Perhaps the most difficult disease to cure is "complainingitis." Why do so many of us--why do I--who believe in the sovereignty, love, wisdom, protection, and providence of God spend so much time telling Him that everything is messed up?
I complain about where I am when I know that where I am is exactly where He wants me to be--needs me to be. Yet, I struggle with wondering if things wouldn't be different--better--if I were someplace else. Now, if I am where my Lord and Master needs me to be, who do you think is behind my spirit of complaining, my wish to be somewhere else. As if the one thing I wouldn't take with me to "somewhere else" would be my complaining heart? And the more I complain about where I am, the more I miss the opportunities He has placed before me to be His witness where I am.
Sometimes I complain about my life circumstances. I murmur about my past circumstances, my present circumstance, and my imagined future circumstances. And I have no trouble bringing up all three. Frequently. And yet, what are we told? "He knows the way that I take, and when He has tried me, I shall come forth as gold." I so deeply desire to be His gold, but then I complain about His purifying of my soul so He can spend me to do His will in the dusty road of everyday life. I tarnish the process by my complaining, and wonder why He isn't using me to display His beautiful character to those around me. It's because His gold--His beauty--is hidden behind the mud of self-pity that I'm always wallowing in.
And too often, I complain about who I am. And who am I? His beloved child, unequivocally beautiful in His heart--the son or daughter of His love, the apple of His eye. He has molded me into the vessel He needs to do His work.

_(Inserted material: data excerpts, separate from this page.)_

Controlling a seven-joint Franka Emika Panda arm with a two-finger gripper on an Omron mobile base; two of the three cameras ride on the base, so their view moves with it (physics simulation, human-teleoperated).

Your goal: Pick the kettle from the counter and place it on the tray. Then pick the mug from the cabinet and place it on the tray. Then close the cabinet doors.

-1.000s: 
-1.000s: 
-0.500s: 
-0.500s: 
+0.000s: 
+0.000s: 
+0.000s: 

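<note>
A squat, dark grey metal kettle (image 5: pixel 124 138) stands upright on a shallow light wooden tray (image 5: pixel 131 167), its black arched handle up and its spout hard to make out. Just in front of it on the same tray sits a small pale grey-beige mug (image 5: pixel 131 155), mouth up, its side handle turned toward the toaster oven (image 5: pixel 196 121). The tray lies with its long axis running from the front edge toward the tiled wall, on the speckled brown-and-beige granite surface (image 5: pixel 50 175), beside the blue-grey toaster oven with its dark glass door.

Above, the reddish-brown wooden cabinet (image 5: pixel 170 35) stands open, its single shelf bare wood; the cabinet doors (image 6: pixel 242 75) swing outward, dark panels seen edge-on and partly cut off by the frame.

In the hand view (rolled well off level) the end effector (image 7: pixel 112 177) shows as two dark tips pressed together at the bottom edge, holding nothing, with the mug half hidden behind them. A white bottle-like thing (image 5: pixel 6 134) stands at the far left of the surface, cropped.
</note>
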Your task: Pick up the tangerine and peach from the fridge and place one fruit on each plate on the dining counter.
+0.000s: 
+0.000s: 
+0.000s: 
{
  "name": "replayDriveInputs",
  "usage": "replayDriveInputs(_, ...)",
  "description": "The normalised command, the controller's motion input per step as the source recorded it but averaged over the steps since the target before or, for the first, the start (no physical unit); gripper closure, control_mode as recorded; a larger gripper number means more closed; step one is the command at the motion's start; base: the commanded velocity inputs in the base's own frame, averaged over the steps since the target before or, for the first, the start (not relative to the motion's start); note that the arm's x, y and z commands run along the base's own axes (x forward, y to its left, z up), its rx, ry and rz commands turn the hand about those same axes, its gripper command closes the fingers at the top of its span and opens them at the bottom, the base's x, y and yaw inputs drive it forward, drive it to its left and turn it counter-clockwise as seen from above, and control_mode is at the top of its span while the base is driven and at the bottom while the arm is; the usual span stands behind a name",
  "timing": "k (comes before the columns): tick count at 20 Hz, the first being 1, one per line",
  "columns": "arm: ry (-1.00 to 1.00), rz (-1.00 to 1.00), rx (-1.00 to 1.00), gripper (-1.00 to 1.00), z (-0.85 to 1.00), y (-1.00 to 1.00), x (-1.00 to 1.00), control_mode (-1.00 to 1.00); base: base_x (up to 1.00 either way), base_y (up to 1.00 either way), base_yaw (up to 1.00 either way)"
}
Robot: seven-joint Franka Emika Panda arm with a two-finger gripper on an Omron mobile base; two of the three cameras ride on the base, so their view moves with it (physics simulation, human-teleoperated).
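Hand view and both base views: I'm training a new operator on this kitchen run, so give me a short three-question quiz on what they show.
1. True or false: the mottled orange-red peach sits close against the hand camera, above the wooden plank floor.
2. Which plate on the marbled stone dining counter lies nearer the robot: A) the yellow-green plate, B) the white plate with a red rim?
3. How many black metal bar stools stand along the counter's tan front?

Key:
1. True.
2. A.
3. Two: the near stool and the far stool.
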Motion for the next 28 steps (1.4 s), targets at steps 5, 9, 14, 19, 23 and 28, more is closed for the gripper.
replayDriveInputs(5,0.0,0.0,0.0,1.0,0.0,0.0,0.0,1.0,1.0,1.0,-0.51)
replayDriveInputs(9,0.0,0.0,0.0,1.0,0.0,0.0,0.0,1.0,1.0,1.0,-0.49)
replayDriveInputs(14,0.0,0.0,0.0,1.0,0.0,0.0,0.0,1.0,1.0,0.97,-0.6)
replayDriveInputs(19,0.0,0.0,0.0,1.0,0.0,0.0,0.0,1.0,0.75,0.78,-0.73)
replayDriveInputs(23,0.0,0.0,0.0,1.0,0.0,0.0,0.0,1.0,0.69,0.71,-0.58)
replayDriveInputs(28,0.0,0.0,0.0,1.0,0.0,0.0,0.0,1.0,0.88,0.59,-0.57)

He has filled me with the eternal treasure of the Spirit that I might radiate His glorious presence step-by-step each and every day. Who I am--all my gifts and talents--is exactly who He made me to be. Oh, He isn't finished yet; but, He is only going to make me more beautiful--the clay in the Master's hand. If I'll just stop trying to get off the Potter's wheel.
The cause of complainingitis? A lack of faith. I don't believe who He says He is. I don't believe what He tells me He's doing in my life and the eternal purpose behind His loving work in me. I don't believe His promises. I don't believe Him when He tells me that I am His beautiful work of art designed to glorify Him in the place that He has put--assigned--me. And without faith, what is it that God says is impossible? And with faith what is it that He says is undeniably possible?
When the enemy begins to fill your heart and mind with a complaining spirit, stop--and remember--mediate--on what you know is true. He is the Shepherd--my Shepherd--who provides for, loves, protects, guides, sustains. I am in His green pastures, lying by the still waters now, this day. That's where He leads His own.
He has, is, and will take me down the path--the only path--that will transform me into His gold--the reflection of His likeness. The beauty of Jesus can be seen in me.
I am His child--beautiful, deeply loved, exactly who He needs me to be, I am His workmanship--His poem to the world; His beautiful "vase" filled with His presence each moment of this day.
May God grant us the faith to believe in our hearts; and thus, in our lives, that all things are working together for the good of God, His people, and me. Cure me Lord of the walk of sight. Fill me Lord with the walk of faith. I would be one who pleases you by living in the confidence that by faith all things are possible. Even the "cure" of my complaining spirit.